◆ **Problem description**: Within the entries below, every line containing "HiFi" is to be copied.

◆ **Material supplied**:

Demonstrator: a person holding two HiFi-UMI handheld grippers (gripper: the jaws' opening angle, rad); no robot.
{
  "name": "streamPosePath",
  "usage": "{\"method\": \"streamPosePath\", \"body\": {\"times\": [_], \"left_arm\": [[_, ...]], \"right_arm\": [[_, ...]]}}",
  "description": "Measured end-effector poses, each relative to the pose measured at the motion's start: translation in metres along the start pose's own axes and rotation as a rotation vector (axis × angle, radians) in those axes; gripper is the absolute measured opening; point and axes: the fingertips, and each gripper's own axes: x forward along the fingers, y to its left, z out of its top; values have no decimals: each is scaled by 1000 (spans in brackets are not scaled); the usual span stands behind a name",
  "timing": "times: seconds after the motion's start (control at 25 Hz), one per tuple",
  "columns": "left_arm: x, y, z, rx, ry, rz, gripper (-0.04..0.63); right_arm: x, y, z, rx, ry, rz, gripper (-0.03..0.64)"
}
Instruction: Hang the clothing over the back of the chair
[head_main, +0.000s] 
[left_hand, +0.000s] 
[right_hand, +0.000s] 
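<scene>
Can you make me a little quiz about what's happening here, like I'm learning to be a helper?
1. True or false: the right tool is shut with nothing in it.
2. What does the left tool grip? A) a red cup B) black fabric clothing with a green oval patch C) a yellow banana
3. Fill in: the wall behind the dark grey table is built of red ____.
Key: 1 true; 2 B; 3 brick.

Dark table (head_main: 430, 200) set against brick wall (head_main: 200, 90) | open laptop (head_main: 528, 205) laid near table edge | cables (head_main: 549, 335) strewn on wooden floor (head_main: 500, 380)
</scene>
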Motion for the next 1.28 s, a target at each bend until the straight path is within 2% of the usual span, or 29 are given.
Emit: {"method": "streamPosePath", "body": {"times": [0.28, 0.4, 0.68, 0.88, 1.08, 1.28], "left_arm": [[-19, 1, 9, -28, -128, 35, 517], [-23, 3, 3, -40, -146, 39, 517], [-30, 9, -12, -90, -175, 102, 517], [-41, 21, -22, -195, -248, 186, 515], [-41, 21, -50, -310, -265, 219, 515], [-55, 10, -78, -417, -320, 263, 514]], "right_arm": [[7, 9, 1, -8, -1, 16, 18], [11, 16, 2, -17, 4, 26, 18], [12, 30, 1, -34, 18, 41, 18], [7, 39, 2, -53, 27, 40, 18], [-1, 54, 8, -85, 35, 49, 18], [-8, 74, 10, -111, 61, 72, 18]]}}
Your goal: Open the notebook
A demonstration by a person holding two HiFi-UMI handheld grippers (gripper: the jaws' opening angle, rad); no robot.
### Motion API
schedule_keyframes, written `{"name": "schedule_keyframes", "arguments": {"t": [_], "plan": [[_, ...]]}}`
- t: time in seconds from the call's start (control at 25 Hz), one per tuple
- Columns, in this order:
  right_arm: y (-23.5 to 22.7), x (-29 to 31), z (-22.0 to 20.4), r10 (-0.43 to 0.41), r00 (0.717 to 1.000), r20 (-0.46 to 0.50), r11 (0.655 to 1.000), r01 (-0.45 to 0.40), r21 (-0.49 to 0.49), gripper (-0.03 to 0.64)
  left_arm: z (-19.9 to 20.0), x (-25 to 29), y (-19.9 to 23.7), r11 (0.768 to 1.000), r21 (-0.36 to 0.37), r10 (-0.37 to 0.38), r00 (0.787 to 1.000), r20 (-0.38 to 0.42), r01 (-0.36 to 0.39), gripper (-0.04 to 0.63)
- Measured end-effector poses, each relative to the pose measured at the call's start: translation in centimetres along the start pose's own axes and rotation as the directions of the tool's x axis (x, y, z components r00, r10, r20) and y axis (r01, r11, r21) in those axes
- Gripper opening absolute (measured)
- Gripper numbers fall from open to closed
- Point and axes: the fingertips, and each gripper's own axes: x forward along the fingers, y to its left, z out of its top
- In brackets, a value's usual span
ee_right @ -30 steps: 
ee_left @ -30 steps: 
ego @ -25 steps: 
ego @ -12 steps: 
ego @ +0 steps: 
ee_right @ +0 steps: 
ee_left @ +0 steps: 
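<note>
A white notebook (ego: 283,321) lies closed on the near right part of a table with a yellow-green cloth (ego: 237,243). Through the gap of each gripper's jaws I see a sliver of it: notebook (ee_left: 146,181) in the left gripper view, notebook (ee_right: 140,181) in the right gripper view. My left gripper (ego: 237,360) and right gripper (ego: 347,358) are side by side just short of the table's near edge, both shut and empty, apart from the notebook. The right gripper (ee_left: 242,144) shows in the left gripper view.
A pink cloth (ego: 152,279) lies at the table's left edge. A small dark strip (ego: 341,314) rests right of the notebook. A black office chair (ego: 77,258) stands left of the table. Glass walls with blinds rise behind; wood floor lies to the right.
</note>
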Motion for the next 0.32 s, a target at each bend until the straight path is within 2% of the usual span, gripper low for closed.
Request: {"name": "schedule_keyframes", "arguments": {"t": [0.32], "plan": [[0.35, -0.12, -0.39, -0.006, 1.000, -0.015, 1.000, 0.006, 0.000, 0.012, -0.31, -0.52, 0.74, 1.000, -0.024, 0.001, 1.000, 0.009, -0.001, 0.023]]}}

◆ **Response area**:
Demonstrator: a person holding two HiFi-UMI handheld grippers (gripper: the jaws' opening angle, rad); no robot.
A demonstration by a person holding two HiFi-UMI handheld grippers (gripper: the jaws' opening angle, rad); no robot.

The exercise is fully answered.